Assignment →
How do the lines below between the ones holding "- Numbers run" and "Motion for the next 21", inclusive, read? Give them again exactly, with no other lines.

Data items
>>>

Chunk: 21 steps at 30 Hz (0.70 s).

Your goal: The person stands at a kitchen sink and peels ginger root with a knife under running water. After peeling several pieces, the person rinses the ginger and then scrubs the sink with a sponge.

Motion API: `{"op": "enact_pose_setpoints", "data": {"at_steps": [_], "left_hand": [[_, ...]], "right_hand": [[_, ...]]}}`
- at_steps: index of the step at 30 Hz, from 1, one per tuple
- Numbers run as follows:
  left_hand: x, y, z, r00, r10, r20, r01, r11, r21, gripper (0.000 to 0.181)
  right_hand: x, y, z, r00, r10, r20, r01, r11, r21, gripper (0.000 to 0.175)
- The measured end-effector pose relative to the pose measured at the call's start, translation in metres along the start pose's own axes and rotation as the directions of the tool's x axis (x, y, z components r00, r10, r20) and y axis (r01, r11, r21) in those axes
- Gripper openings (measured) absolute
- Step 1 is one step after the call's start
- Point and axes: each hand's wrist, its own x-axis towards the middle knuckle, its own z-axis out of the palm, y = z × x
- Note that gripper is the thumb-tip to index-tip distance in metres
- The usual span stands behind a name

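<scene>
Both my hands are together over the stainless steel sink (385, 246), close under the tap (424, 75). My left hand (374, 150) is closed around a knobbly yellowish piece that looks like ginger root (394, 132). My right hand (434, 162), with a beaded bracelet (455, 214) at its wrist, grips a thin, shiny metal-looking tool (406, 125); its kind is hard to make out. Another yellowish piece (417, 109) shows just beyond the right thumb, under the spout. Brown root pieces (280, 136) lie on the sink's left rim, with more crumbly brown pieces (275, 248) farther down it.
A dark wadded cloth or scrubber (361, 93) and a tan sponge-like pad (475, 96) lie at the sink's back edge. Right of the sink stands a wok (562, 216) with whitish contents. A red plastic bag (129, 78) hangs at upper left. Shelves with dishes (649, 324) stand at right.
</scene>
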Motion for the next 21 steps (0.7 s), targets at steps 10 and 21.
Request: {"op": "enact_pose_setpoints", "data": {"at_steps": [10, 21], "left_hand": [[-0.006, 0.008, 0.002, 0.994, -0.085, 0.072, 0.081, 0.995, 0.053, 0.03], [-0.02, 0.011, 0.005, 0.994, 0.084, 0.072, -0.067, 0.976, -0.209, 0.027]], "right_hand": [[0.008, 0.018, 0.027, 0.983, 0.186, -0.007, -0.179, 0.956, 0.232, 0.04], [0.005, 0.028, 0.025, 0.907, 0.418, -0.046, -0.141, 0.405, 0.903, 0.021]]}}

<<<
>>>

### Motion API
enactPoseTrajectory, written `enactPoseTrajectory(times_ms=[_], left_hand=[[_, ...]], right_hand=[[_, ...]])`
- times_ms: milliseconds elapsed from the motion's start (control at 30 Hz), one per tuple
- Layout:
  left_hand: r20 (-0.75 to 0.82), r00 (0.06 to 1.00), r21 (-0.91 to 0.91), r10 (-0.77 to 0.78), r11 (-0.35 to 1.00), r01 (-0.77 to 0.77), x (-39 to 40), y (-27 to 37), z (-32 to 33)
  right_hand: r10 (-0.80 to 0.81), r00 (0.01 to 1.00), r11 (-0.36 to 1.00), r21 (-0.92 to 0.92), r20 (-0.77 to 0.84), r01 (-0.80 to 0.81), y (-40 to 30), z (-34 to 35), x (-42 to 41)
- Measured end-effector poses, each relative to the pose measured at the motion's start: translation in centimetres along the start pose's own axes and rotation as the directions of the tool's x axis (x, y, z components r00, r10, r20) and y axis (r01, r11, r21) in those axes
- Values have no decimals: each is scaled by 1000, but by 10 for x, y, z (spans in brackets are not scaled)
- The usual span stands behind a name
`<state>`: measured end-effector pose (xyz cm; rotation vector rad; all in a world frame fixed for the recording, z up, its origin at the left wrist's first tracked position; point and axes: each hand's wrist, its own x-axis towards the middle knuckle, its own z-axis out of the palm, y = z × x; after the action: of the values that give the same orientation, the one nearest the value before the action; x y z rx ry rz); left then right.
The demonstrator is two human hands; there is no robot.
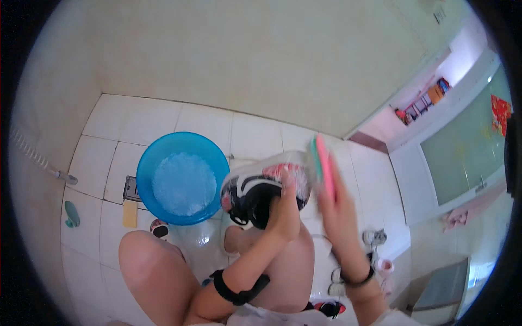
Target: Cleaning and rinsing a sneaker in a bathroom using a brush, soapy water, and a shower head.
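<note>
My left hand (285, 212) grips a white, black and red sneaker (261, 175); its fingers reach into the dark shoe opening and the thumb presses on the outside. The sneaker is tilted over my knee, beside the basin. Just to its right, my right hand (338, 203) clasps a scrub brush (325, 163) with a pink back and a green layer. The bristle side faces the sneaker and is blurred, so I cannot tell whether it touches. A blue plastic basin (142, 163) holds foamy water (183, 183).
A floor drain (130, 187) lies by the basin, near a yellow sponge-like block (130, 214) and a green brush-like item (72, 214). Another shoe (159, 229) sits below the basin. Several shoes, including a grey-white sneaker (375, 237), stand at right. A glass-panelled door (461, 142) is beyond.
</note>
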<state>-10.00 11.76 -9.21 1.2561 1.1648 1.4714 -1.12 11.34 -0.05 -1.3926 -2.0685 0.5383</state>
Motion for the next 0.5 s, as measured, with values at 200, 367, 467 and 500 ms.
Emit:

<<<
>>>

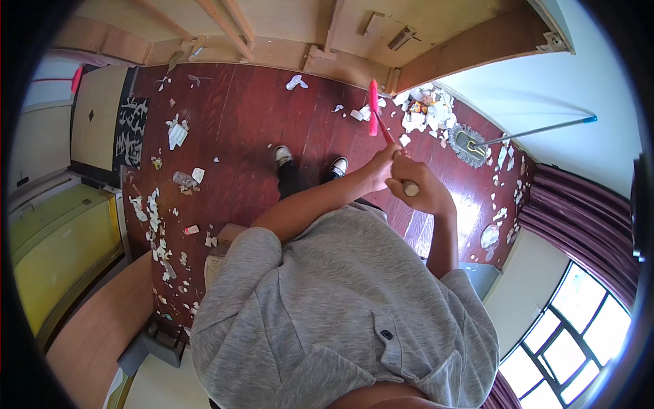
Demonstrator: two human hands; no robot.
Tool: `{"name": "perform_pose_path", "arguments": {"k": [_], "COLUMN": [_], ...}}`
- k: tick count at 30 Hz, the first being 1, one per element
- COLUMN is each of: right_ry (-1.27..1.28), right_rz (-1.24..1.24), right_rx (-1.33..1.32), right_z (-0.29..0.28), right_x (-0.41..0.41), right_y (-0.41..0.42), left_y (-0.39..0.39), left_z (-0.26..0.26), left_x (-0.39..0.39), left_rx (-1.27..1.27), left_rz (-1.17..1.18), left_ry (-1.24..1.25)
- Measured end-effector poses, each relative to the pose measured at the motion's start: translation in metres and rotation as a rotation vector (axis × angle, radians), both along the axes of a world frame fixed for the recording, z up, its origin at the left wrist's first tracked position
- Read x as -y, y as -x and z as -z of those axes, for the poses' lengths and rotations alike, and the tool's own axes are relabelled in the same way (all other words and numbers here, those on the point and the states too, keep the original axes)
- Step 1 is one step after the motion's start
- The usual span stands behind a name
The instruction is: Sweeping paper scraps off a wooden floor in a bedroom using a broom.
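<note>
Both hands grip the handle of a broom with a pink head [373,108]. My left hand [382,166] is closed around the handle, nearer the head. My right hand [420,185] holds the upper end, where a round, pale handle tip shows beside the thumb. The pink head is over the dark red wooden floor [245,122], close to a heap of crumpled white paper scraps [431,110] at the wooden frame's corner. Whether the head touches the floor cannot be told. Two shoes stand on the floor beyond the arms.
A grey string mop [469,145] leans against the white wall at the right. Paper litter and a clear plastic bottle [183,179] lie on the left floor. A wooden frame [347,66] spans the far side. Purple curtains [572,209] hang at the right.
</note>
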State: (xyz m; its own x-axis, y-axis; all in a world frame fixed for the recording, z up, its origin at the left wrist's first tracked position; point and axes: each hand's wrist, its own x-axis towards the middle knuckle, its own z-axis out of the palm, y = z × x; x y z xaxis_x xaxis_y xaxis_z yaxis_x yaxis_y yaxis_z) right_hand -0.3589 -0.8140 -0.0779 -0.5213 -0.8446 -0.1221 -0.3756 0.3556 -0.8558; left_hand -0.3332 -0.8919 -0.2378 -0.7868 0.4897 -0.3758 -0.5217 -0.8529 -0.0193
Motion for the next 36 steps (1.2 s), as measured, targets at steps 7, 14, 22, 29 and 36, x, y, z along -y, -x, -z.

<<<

Solution →
- Numbers run as follows:
  left_hand: x, y, z, r00, r10, r20, r01, r11, r21, gripper (0.000 to 0.181)
  right_hand: x, y, z, r00, r10, r20, r01, r11, r21, gripper (0.000 to 0.175)
- The measured end-effector pose relative to the pose measured at the call's start, translation in metres along the start pose's own axes and rotation as the directions of the tool's x axis (x, y, z components r00, r10, r20) and y axis (r01, r11, r21) in those axes
- Gripper openings (measured) absolute
- Step 1 is one step after the call's start
- Point and axes: each hand's wrist, its own x-axis towards the middle knuckle, its own z-axis out of the palm, y = z × x
- Note that gripper is the thumb-tip to index-tip distance in metres
- The usual span stands behind a name

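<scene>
Both my hands are together over the stainless steel sink (385, 246), close under the tap (424, 75). My left hand (374, 150) is closed around a knobbly yellowish piece that looks like ginger root (394, 132). My right hand (434, 162), with a beaded bracelet (455, 214) at its wrist, grips a thin, shiny metal-looking tool (406, 125); its kind is hard to make out. Another yellowish piece (417, 109) shows just beyond the right thumb, under the spout. Brown root pieces (280, 136) lie on the sink's left rim, with more crumbly brown pieces (275, 248) farther down it.
A dark wadded cloth or scrubber (361, 93) and a tan sponge-like pad (475, 96) lie at the sink's back edge. Right of the sink stands a wok (562, 216) with whitish contents. A red plastic bag (129, 78) hangs at upper left. Shelves with dishes (649, 324) stand at right.
</scene>
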Motion for the next 21 steps (0.7 s), targets at steps 10 and 21.

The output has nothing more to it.